I aim to test numbers that have more terms then this, I assume terms means illiterations, or the number size.

It means the shortest possible cycle (beside the "normal" 4,2,1,4) consists of at least 35,400 steps if it exists.

cncr04s
Send message
Joined: 2 May 10
Posts: 15
Credit: 3,444,589
RAC: 0
Message 8715 - Posted: 6 Jul 2010, 8:45:07 UTC

If any one is interested, I have it up and running with k=16, which seems to fit nicely in my cpu's cache.
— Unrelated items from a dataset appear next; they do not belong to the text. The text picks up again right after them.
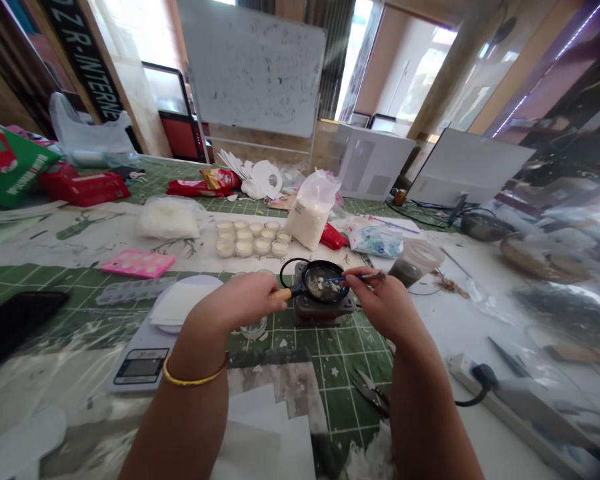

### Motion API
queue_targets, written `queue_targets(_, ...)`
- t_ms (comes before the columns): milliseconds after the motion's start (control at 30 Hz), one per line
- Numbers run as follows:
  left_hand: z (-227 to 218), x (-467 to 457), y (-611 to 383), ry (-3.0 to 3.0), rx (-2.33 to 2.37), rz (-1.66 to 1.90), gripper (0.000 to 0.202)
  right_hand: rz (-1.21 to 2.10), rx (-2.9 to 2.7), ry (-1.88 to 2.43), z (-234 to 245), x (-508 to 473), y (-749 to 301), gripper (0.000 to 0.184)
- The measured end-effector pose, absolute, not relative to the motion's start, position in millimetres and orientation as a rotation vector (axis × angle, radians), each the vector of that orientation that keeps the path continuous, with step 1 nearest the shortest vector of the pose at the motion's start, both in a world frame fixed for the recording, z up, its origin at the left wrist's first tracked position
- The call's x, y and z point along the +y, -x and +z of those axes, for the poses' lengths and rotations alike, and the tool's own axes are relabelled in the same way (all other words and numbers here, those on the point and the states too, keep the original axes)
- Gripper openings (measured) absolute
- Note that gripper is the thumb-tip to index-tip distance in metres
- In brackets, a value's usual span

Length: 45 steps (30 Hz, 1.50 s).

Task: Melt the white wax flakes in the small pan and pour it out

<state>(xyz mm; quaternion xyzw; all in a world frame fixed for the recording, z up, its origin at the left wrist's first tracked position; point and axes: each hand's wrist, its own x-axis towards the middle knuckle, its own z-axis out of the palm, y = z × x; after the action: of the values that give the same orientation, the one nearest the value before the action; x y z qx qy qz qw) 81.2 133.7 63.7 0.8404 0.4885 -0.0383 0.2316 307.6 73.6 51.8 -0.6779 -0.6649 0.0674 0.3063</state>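
Observation:
A small black pan (321,280) with white flakes in it sits on a little grey heater (324,308) on the green cutting mat (350,373). My left hand (240,303) is closed round the pan's wooden handle (281,293). My right hand (383,303) pinches a thin blue stick (353,277) whose tip reaches into the pan. A gold bangle (193,380) circles my left wrist.
A digital scale (145,363) with a white plate stands at the left. Behind the pan are several filled white cups (253,239), a bag of white granules (311,210) and a plastic cup with a lid (414,263). Scissors (370,390) and a power strip (510,400) lie at the right.

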Motion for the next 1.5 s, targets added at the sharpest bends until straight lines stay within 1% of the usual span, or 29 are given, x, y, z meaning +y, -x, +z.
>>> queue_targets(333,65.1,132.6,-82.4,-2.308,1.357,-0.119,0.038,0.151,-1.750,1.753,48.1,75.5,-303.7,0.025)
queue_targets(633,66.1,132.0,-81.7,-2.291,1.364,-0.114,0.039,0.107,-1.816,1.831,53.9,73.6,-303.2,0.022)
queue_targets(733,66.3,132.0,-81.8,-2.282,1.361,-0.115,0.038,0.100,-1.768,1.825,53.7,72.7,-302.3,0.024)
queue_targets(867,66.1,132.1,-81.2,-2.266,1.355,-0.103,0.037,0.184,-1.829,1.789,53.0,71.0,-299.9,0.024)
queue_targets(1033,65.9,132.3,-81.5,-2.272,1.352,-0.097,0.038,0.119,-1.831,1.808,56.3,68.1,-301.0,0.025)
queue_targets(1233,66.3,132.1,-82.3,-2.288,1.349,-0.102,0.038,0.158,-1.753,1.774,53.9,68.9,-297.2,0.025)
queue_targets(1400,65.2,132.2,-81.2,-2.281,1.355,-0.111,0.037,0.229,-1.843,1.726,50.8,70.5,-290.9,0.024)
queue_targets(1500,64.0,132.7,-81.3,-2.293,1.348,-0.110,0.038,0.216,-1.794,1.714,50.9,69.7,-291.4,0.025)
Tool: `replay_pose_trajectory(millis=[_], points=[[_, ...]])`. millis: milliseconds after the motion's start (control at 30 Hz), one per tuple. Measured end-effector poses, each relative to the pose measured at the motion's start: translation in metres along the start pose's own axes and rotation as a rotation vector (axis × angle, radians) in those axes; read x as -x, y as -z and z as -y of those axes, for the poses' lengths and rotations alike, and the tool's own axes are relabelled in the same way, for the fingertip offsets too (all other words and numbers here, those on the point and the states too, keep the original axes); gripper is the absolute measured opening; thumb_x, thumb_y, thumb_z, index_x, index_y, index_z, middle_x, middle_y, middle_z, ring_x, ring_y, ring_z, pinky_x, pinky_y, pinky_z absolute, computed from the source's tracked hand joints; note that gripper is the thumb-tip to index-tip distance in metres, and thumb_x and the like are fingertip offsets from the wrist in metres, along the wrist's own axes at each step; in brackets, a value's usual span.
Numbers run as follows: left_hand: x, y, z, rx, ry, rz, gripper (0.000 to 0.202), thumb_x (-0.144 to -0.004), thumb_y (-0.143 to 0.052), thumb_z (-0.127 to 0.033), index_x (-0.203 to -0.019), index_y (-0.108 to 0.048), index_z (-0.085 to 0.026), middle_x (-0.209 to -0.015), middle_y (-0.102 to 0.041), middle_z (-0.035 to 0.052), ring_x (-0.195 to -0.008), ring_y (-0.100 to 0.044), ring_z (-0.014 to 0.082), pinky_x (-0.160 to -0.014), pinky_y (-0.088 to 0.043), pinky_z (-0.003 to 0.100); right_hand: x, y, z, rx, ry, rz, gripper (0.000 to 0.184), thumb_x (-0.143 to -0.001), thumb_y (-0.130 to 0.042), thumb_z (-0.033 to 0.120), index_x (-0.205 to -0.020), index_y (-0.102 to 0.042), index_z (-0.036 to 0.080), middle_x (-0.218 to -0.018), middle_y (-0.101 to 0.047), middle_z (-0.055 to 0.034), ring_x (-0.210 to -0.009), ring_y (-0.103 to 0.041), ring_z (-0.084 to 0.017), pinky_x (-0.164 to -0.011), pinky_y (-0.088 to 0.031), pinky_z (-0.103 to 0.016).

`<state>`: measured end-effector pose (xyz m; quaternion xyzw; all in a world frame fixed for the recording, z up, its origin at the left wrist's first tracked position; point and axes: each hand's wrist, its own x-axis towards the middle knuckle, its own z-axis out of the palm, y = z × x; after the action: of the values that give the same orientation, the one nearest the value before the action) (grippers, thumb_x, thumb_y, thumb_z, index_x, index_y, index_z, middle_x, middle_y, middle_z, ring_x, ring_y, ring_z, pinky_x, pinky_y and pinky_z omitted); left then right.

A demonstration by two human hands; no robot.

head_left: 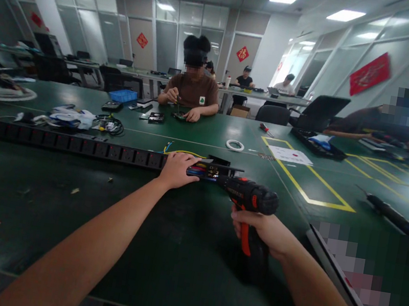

It's processing at about ~1.3 billion steps per second on 320bit starting integers, which can expand up to as big as memory allows (8 gig in my case);

Profile Gipsel
Volunteer moderator
Project developer
Project tester
Send message
Joined: 2 Jul 09
Posts: 279
Credit: 77,516,587
RAC: 76,639
Message 8716 - Posted: 6 Jul 2010, 10:05:29 UTC - in response to Message 8715.
Last modified: 6 Jul 2010, 10:06:20 UTC

If any one is interested, I have it up and running with k=16, which seems to fit nicely in my cpu's cache. It's processing at about ~1.3 billion steps per second on 320bit starting integers, which can expand up to as big as memory allows (8 gig in my case);

Just for comparison, running the official project applications a HD5870 does about 255 billion steps per second and a 2.4GHz Core2 about 2.37 billion steps per second (the 64bit version I think, but I may be wrong, it was benchmarked a long time ago). But the project currently use only 192bit integers (but detects overflow if it isn't enough). So your implementation appears to be competetive.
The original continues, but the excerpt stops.